DATA EXTRACT:

----------------------------------------

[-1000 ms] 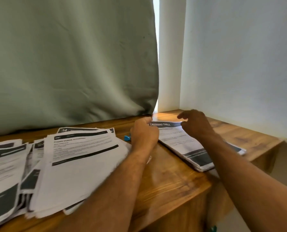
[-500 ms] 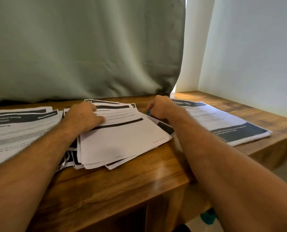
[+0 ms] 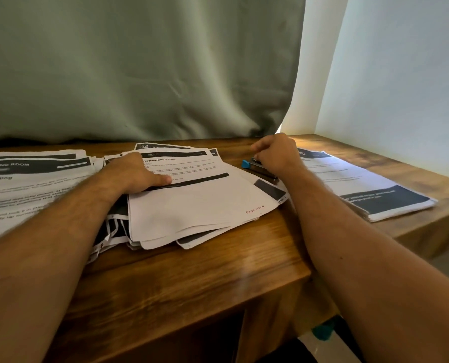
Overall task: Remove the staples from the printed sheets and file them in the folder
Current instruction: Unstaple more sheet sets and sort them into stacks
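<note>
Left hand (image 3: 133, 174) resting flat on the middle pile of printed sheets (image 3: 197, 197), right hand (image 3: 275, 153) curled round a blue-tipped stapler (image 3: 257, 167) on the table (image 3: 192, 279), second stack (image 3: 362, 184) to the right

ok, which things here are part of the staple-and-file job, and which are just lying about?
In the job:
- left hand, resting on the middle stack of printed sheets
- right hand, gripping the blue-tipped stapler
- neat stack on the right
- loose sheets on the left

Lying about:
- green curtain
- wooden desk
- teal object below the desk

No folder in view.
</note>
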Demonstrator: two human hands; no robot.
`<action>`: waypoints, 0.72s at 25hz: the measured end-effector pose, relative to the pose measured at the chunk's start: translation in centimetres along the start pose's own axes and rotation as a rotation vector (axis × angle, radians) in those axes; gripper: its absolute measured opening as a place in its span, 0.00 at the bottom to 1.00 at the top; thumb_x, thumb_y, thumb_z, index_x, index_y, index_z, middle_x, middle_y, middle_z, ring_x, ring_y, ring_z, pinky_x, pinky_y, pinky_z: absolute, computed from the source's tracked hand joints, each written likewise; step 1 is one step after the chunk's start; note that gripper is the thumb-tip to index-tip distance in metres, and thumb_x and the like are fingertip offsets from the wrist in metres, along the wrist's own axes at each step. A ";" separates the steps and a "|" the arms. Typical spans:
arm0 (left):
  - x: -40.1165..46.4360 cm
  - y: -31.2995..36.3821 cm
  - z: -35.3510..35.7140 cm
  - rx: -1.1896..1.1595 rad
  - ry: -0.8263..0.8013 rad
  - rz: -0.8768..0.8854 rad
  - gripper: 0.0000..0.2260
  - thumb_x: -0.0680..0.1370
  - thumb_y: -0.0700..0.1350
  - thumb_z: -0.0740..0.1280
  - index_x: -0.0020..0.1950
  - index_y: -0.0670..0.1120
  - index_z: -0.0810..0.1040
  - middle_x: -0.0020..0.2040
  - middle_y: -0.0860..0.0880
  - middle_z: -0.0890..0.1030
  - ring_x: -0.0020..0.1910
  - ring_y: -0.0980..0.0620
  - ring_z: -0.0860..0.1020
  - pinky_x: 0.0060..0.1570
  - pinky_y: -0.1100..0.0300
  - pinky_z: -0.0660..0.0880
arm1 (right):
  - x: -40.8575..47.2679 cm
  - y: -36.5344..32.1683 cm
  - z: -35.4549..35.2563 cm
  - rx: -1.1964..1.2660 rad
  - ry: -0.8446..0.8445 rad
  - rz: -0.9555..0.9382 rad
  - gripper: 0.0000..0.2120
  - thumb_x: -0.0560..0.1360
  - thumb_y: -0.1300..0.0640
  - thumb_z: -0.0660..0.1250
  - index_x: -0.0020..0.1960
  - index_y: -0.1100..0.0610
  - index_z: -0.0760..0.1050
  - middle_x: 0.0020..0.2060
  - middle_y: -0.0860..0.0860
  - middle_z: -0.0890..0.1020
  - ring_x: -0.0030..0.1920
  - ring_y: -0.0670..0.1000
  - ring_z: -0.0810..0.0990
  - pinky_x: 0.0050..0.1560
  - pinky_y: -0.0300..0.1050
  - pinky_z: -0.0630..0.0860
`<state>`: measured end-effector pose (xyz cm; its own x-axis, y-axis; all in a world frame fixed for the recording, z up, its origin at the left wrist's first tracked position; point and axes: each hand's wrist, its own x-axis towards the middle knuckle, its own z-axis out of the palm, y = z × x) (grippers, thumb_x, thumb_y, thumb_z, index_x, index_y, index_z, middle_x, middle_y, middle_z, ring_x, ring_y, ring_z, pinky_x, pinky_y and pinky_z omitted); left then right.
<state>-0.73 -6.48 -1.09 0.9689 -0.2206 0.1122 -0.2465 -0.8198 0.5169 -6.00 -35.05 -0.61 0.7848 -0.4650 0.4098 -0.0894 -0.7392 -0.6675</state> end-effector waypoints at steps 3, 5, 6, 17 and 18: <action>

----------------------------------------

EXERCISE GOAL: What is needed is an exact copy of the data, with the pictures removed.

SOLUTION TO THE PROBLEM:
[-1000 ms] 
[-500 ms] 
[+0 ms] 
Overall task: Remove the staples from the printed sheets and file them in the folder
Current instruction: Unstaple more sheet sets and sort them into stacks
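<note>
Left hand (image 3: 133, 174) resting flat on the middle pile of printed sheets (image 3: 197, 197), right hand (image 3: 275, 153) curled round a blue-tipped stapler (image 3: 257, 167) on the table (image 3: 192, 279), second stack (image 3: 362, 184) to the right

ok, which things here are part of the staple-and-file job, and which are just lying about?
In the job:
- left hand, resting on the middle stack of printed sheets
- right hand, gripping the blue-tipped stapler
- neat stack on the right
- loose sheets on the left

Lying about:
- green curtain
- wooden desk
- teal object below the desk

No folder in view.
</note>
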Demonstrator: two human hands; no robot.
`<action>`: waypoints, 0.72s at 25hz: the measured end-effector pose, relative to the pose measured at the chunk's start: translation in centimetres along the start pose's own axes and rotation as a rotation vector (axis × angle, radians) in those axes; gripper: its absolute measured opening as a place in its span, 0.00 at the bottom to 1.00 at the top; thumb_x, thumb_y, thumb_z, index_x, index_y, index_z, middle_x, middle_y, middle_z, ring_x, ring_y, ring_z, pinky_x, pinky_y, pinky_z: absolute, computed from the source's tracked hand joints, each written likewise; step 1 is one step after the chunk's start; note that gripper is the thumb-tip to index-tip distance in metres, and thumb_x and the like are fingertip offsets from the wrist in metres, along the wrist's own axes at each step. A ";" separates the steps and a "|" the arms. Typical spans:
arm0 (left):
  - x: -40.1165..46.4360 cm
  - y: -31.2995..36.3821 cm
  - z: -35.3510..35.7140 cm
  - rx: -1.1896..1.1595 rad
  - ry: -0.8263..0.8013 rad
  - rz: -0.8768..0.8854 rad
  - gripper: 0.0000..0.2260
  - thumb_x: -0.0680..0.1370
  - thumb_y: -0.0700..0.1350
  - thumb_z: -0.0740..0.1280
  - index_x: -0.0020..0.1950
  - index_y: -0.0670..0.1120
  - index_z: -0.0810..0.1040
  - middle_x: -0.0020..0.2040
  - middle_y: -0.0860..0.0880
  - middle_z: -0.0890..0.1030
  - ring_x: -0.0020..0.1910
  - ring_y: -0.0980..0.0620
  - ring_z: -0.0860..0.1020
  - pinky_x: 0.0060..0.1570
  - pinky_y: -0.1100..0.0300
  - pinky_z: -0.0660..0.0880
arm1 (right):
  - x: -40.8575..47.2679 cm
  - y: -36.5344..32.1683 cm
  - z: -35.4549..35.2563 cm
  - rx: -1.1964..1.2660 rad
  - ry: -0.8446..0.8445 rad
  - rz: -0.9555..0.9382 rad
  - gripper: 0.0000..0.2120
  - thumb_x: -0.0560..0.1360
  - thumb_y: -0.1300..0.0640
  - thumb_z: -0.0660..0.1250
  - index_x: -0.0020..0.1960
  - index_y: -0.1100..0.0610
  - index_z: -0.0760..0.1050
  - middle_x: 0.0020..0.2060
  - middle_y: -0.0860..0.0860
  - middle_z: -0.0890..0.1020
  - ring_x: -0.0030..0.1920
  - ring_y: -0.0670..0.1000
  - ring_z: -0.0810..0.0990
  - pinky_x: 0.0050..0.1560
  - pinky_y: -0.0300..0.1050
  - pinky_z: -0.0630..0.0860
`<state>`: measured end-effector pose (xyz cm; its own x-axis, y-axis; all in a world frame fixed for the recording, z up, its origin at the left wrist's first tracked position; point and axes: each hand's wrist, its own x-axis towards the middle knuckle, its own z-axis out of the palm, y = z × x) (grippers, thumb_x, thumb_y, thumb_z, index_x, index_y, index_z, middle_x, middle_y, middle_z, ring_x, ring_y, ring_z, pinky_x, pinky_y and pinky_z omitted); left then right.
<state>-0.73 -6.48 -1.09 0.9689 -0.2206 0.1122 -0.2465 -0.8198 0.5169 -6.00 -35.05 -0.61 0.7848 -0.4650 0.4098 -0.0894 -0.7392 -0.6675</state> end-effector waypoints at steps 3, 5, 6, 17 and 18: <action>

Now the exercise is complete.